> Assigned task: Each line from the first down to the one containing "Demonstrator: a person" should be returned exactly as it appears below.

○ ○ ○ ○

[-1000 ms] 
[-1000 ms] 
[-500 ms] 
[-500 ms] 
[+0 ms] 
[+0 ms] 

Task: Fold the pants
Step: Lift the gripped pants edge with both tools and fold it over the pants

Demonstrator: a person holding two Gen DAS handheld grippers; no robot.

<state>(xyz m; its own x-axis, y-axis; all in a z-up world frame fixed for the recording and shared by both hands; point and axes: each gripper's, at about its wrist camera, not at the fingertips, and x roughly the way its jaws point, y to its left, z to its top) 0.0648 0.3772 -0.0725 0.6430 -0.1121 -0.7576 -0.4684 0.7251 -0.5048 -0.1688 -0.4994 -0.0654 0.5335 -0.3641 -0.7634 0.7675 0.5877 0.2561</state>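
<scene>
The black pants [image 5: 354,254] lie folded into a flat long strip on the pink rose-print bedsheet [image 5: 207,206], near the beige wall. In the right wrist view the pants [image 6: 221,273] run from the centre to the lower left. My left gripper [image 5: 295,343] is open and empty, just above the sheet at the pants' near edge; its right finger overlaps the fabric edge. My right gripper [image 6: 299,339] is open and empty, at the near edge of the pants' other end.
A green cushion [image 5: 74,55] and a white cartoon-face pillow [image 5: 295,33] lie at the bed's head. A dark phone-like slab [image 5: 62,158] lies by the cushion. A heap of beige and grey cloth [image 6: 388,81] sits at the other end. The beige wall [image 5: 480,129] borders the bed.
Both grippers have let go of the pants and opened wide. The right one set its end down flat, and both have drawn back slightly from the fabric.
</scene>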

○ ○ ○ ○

> Answer to the exercise:
[-1000 ms] 
[-1000 ms] 
[-500 ms] 
[-500 ms] 
[+0 ms] 
[+0 ms] 

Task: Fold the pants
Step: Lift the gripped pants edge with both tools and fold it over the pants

Demonstrator: a person holding two Gen DAS handheld grippers; no robot.

This exercise is now fully answered.